Guacamole is one of those dishes that will never go out of style. In fact, the modern day recipe for guacamole is almost exactly the same as the one used by the Aztecs. If it ain’t broke, don’t fix it!
Guacamole was actually believed to be a potent aphrodisiac by the Aztecs. With lots of garlic, chile, and lime, it does have everything you need to rev that circulation up!
Quesadillas are a staple all over Mexico. But many don’t know that the stringy “Oaxacan” style cheese used in them was actually introduced by Dominican monks from Spain. Other ingredients, especially pork, were also introduced at later times.
Quesadillas can be eaten for breakfast, lunch or dinner, and also as an in between meals snack! While flour tortillas are more common in the USA, most parts of Mexico prefer corn tortillas.
The history of Mexico’s most famous dessert actually goes all the way back to ancient Rome. A custard made from combining eggs and cream and cooking till thick, flan was actually popular all through the middle ages as well. Now a dessert staple in the New World, it’s safe to say that this simple but delicious dish is unstoppable!
While most flans are now cooked in ovens, originally flans were cooked with a flaming paddle just like French Crème Brulee.

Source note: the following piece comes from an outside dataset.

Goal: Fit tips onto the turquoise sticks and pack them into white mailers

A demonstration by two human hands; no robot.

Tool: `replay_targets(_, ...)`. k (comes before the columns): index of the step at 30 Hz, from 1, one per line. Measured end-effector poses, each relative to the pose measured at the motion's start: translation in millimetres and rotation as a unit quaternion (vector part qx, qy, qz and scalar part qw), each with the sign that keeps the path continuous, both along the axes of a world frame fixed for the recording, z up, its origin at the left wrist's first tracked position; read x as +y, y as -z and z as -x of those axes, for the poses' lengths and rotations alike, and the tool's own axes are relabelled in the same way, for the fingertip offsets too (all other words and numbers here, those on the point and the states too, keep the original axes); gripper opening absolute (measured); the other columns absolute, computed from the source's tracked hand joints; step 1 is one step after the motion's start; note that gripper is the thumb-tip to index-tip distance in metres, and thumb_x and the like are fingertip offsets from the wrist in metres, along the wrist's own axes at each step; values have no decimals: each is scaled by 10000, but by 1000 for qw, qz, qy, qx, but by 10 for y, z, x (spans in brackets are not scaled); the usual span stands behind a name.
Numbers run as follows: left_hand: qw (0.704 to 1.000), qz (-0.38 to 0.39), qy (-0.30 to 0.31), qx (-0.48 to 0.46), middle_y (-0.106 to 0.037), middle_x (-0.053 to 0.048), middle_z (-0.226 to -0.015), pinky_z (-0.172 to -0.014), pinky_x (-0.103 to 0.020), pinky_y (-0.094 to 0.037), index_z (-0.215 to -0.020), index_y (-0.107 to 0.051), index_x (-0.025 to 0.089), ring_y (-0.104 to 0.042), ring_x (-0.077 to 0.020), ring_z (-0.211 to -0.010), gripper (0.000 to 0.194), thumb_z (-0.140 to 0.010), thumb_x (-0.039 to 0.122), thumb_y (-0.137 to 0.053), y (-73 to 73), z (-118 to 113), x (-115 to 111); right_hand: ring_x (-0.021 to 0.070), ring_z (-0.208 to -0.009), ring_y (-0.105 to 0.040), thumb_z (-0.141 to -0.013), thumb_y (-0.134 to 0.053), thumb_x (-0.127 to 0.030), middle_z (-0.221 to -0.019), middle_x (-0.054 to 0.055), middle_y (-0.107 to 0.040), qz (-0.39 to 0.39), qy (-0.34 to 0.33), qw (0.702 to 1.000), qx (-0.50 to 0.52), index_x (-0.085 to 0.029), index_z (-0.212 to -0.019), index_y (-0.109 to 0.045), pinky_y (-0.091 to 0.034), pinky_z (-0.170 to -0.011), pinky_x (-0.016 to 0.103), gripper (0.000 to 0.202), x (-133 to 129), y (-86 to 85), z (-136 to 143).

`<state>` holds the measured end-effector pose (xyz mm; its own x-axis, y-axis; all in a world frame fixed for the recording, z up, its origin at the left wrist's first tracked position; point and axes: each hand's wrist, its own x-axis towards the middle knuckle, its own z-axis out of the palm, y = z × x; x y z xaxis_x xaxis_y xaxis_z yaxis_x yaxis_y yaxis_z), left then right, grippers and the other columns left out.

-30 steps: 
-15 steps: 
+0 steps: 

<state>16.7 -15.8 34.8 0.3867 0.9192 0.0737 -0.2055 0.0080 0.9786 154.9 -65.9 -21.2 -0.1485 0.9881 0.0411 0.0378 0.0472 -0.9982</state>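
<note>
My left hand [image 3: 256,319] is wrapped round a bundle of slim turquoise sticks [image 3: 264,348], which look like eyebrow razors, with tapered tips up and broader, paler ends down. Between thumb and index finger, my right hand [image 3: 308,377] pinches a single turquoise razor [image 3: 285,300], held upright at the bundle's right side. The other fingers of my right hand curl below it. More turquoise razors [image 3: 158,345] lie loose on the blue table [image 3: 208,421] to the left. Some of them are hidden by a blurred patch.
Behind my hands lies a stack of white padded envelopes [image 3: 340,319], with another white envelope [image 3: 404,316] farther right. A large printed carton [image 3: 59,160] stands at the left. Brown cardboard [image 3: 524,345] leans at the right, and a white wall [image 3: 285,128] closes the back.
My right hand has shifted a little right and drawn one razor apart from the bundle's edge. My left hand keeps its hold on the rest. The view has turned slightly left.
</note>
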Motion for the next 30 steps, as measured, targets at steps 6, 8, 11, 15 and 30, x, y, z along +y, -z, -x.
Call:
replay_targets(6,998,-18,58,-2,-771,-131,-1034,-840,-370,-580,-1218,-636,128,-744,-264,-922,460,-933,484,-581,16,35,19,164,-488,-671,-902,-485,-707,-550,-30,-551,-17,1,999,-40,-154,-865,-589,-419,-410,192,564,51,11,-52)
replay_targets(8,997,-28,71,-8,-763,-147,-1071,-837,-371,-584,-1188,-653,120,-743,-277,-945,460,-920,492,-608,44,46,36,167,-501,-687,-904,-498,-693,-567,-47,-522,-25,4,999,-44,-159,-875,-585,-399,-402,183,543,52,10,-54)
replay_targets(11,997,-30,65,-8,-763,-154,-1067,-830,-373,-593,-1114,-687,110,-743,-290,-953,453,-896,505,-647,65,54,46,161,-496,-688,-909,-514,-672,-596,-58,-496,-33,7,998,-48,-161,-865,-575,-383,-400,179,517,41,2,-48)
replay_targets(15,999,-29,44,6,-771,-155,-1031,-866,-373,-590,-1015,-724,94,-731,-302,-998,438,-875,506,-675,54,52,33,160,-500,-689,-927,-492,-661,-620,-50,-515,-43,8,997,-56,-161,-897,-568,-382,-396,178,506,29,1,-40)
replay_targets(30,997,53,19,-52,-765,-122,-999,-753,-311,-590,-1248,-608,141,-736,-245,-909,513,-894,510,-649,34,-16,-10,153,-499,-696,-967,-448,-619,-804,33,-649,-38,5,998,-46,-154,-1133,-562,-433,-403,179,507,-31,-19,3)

Everyone’s favorite Mexican breakfast dish goes all the way back to Aztec times. Named after “green chiles” in Nahuatl, chilaquiles went through many different transformations along the way through. Ingredients like olives and queso blanco were added later as part of the Colombian exchange – the period of the 1500s and 1600s when foods crossed back and forth between Europe and the New World.
Many people consider chilaquiles to be an excellent cure for hangover. Try it out and let us know!
Made with condensed milk, evaporated milk and heavy cream, tres leches is the decadent delicious dessert that sweet dreams are made of. Even though it’s now popular all over Latin America, nobody is really sure of where it came from. The recipe for this hit were first printed on a Nestle evaporated milk can back in the 1960s which is why it spread far and wide so quickly.
Fun Fact: Tres Leches cake is often topped with whipped cream and fresh fruit, especially strawberries.
This hearty stew made with hominy corn also dates back to Aztec times. While it now comes in many different varieties, some sources claim that it was originally made out of the flesh of sacrificed victims! Don’t let that stop you from digging in though, pozole is a true Mexican flavor blast that takes “soup” to a whole other level!
Pozole comes in three main types: red, green and white. Each type has a very specific flavor and combination of ingredients, but are all based on hominy and are very filling in and of themselves without a main dish!